Solved

creating OLAP cube

Posted on 2010-08-29
24
1,140 Views
Last Modified: 2013-11-16
I have a table with a list of contract line items in the form of

CREATE TABLE contracts_lines (
  contract_id integer,
  customer_id integer,
  product_id integer,
  contract_line_start datetime,
  contract_line_end datetime,
  amount float
)
What I would like to produce is a CUBE (that allows me to determine how much revenue I can expect each month - we have a simple rule that each line is recognized evenly over the term of the line (i.e. daily revenue = amount / (contract_line_end - contract_line_start) )

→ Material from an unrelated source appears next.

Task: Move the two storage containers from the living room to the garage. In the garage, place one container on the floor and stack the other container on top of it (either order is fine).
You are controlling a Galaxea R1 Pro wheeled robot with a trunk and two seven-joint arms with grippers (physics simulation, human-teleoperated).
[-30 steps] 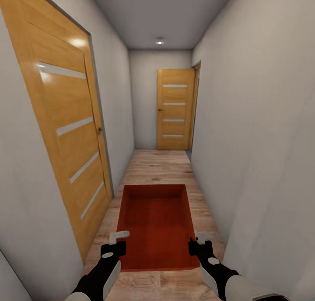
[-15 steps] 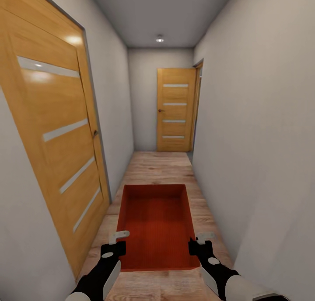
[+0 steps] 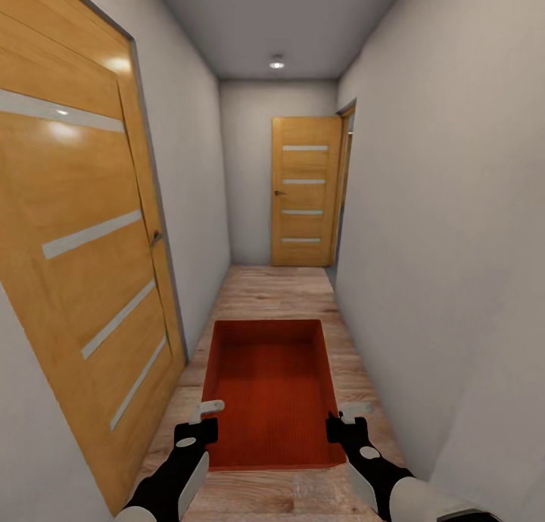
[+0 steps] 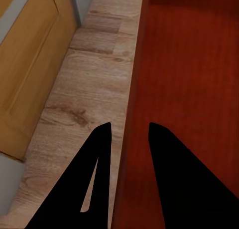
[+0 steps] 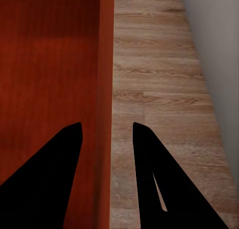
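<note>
corridor ahead, narrow, with a light wood plank floor [image 3: 280, 295] and pale walls. both arms reach forward and low, roughly parallel, carrying an orange-red storage container [image 3: 271, 389] between them, held level above the planks with its open top up. the left gripper [image 3: 198, 422] sits at the container's left rim near the close corner; in the left wrist view its two dark fingers [image 4: 169, 174] straddle that side wall, closed onto it, one inside and one outside. the right gripper [image 3: 344, 421] mirrors it on the right rim, fingers [image 5: 50, 174] pinching that wall the same way, though how tightly is hard to judge. an orange wooden door [image 3: 76, 279] lines the left wall; another orange door [image 3: 305, 202] stands at the corridor's far end.
</note>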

Just newbie to Cube concepts, so far created

month_dim (from 2005 till 2015)
Customer_dim (Cust_id, cust_number, cust_name, cust_add, cust_city, cust_state, cust_country)
product_dim (prod_id, prod_code, prod_name, prod_desc, prod_category)
product_manfct_dim (prod_manfct_id,prod_manfct_name, prod_manfct_desc)
Location_dim (loc_id, loc_state,Loc_country)

Would like
montly_revenue forecast for 12 months=
  location_country
  month
   product
   amount

should there be another dim for contract

please advice, how I can now project this for cube or is it missing more dimensions
0
Comment
Question by:macentrap
  • 15
  • 9
24 Comments
 
LVL 7

Author Comment

by:macentrap
ID: 33555627
Guidance only on OLAP will be gr8
0
 
LVL 10

Expert Comment

by:itcouple
ID: 33557146
Hi

"how much revenue I can expect each month - we have a simple rule that each line is recognized evenly over the term of the line (i.e. daily revenue = amount / (contract_line_end - contract_line_start) )"

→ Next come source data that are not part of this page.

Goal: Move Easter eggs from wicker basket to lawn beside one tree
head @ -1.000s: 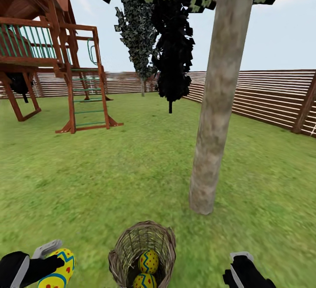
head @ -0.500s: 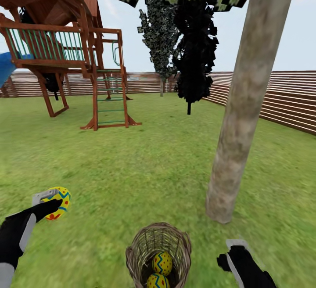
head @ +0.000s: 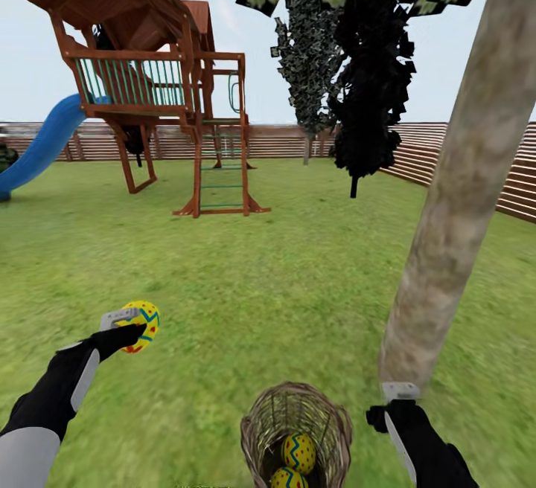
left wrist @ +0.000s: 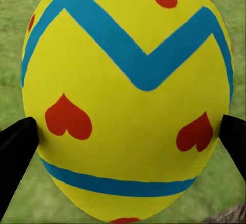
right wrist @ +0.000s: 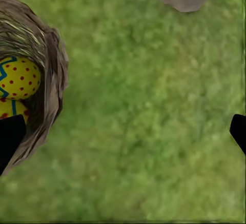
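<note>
Behind the basket [head: 298, 421] rim, two eggs [head: 298, 452] sit half-hidden.

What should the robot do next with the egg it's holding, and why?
Probably carry it across toward the tree trunk and set it on the grass there. The left end effector holds one egg out on the far side of the basket from the trunk, so it isn't beside the tree yet. Two eggs wait in the basket, and the right end effector is open.
</note>
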### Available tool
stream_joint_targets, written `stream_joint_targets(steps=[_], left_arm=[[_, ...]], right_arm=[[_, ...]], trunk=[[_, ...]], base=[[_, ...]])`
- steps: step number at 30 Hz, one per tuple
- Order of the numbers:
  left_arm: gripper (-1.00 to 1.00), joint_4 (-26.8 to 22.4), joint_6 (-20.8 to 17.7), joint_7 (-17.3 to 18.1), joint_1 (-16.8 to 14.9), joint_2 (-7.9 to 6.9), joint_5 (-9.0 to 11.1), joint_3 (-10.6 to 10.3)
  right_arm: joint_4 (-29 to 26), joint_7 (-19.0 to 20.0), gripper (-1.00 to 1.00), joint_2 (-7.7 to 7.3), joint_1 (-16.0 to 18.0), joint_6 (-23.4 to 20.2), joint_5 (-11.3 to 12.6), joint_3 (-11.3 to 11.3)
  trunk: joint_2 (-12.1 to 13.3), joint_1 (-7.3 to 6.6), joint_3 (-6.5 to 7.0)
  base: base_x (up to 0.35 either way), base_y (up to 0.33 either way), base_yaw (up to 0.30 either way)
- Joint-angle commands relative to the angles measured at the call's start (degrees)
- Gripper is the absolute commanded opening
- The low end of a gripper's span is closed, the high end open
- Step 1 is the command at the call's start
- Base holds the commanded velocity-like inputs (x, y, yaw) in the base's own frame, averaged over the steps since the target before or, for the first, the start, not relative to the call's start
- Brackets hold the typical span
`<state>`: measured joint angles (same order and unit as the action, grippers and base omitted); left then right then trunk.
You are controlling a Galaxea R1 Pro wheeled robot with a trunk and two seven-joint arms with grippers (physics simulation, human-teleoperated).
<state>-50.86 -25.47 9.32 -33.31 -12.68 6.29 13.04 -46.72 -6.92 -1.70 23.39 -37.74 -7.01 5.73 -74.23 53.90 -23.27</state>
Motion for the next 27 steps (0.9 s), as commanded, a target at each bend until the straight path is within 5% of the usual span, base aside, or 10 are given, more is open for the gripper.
stream_joint_targets(steps=[1, 5, 11, 16, 27], left_arm=[[-1.00, -0.1, 0.0, 0.1, -0.1, 0.01, 0.7, 0.2], [-1.00, 0.1, 0.7, 0.1, -0.1, 0.24, 0.8, 0.3], [-1.00, 0.4, 0.9, 0.1, -0.1, 0.17, 0.7, 0.3], [-1.00, 0.5, 6.8, -0.1, 0.0, 0.11, 0.5, 0.5], [-1.00, 0.6, 7.0, -0.3, 0.0, 0.20, 0.5, 0.3]], right_arm=[[0.7, 0.7, 1.00, -1.70, 0.0, -0.4, -0.3, 0.2], [1.5, 3.9, 1.00, -4.20, 0.0, -0.4, 1.8, 0.3], [1.5, 3.9, 1.00, -4.34, 0.0, -0.4, 2.1, 0.3], [1.5, 3.9, 1.00, -4.31, 0.0, -0.5, 2.4, 0.3], [1.5, 3.8, 1.00, -4.28, 0.0, -0.5, 2.4, 0.3]], trunk=[[0.4, -0.23, 0.12], [2.0, -1.10, 0.84], [4.0, -2.20, 1.73], [4.0, -2.20, 1.73], [4.0, -2.20, 1.73]], base=[[0.000, 0.000, 0.290], [0.000, 0.000, 0.290], [0.000, 0.000, 0.268], [0.000, 0.000, 0.028], [0.000, 0.000, 0.000]])
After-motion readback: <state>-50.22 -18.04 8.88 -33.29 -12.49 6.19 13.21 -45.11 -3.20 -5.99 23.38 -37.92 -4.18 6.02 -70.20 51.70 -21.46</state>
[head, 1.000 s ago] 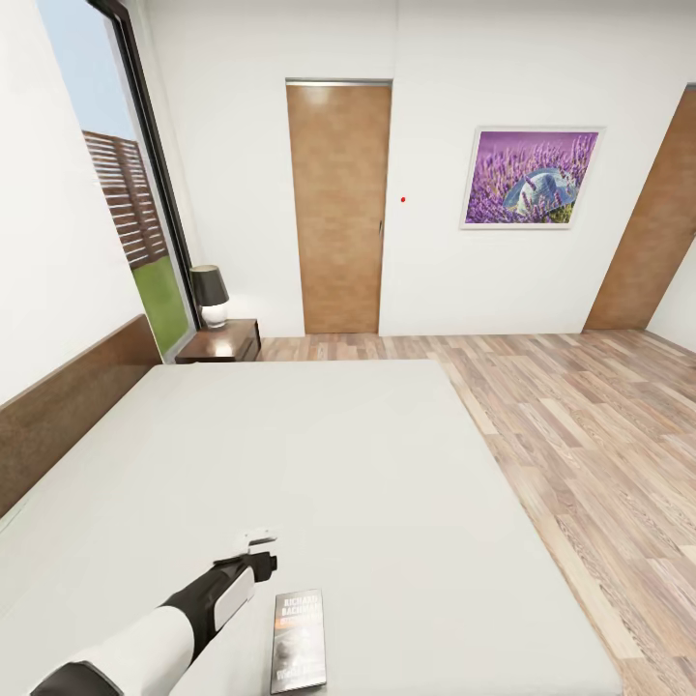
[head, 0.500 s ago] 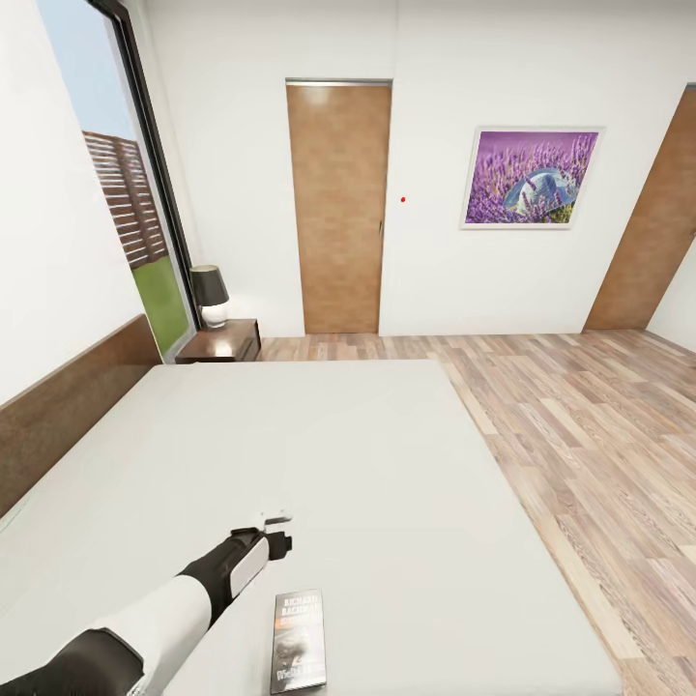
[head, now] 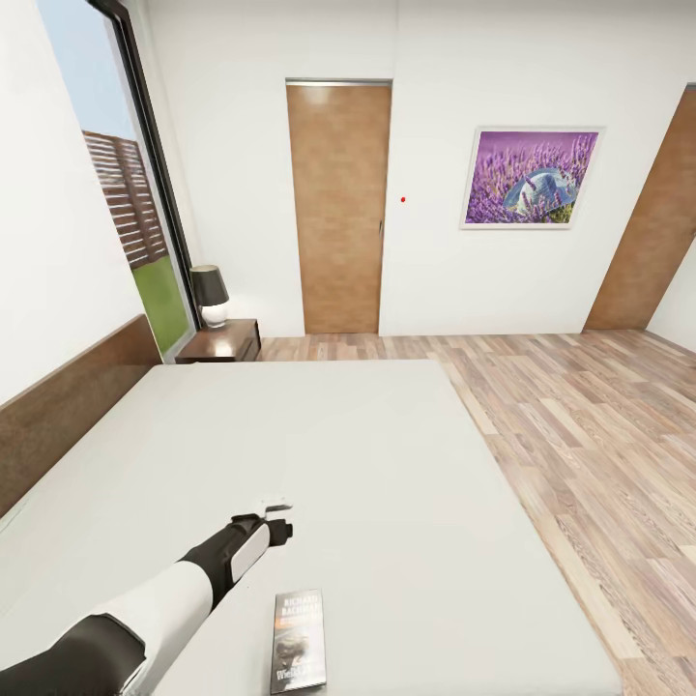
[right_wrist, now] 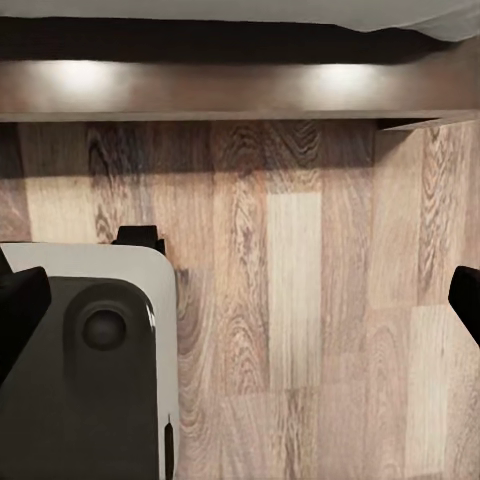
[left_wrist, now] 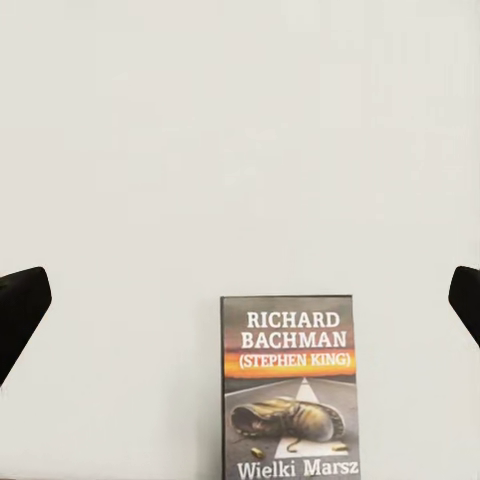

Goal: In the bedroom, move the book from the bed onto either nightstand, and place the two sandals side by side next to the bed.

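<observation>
Left end effector [head: 278, 519] advanced over bed [head: 367, 454], open, hovering beyond book [head: 299, 641]. Right end effector [right_wrist: 240, 300] open above floor [right_wrist: 300, 300].

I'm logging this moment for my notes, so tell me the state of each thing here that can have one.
book: lying flat on the bed, cover up, not gripped
left gripper: open, over the mattress beyond the book
right gripper: open, over the wood floor by the bed frame
lamp: upright on the nightstand, unlit
middle door: closed
</observation>
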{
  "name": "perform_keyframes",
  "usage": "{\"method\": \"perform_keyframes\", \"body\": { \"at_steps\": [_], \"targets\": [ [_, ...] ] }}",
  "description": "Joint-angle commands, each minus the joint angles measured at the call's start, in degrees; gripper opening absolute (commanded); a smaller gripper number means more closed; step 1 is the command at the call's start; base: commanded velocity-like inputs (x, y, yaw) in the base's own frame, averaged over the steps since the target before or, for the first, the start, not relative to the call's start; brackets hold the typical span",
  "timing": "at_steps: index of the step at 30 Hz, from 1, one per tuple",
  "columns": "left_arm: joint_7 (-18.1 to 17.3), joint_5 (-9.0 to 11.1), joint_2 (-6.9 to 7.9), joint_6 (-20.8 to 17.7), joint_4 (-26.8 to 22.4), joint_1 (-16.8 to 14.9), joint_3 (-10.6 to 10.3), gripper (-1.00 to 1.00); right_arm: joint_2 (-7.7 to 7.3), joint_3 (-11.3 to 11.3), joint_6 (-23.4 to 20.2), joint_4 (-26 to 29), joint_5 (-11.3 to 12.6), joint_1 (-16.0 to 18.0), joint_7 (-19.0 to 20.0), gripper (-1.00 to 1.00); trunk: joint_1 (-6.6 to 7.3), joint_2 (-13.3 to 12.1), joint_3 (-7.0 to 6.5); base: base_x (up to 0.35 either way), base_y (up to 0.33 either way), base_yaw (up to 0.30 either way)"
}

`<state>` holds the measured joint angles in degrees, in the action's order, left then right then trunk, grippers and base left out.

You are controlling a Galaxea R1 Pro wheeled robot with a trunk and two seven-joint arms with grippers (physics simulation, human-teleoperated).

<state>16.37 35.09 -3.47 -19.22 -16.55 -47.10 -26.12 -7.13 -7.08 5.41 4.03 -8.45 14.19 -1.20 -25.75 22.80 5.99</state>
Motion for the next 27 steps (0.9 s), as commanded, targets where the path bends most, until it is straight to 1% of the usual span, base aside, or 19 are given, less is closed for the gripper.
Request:
{"method": "perform_keyframes", "body": {
  "at_steps": [1,10,27],
  "targets": [
    [0.44,0.61,0.08,-0.20,-0.03,-0.22,-0.45,1.00,0.01,-0.48,0.22,-0.08,-0.60,0.06,-0.12,1.00,-0.03,0.12,0.13,0.000,0.000,0.000],
    [0.44,0.81,0.35,-0.21,0.20,-0.78,-0.01,1.00,-0.05,-0.45,0.22,-0.11,-0.60,0.04,-0.12,1.00,-0.03,0.12,0.13,0.000,0.000,0.000],
    [0.51,0.83,0.41,-0.19,0.12,-0.86,-0.25,1.00,-0.30,-0.47,0.22,-0.06,-0.69,-1.07,-0.12,1.00,-0.03,0.12,0.13,0.000,0.000,0.000]
  ]
}}
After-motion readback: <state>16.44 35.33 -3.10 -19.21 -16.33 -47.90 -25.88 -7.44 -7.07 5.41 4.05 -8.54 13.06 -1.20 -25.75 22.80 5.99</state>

I'm fairly new to OLAP as well (3 months) but will try to make suggestions:
1) I suggest to add a field to your contracts_lines called DailyAmount (or create view) might be easier to use it.
2) I understand your create Month_Dim which stores months on the lowest level? If yes I suggest to do Date_Dim with date on lowest level and add month/year as attributes. You will probably have to add it to the cube and join with your date keys. (not sure yet)

With the rest.... I'm just going to create databases and see how this can be done....

Regards
Emil




0
 
LVL 7

Author Comment

by:macentrap
ID: 33557464
hi Itcouple,

just added these today as part of ETL, when I was reviewing it.

created
contract_dim (contract_id, contract_sla, daily_rev, contract_Start, contract_end)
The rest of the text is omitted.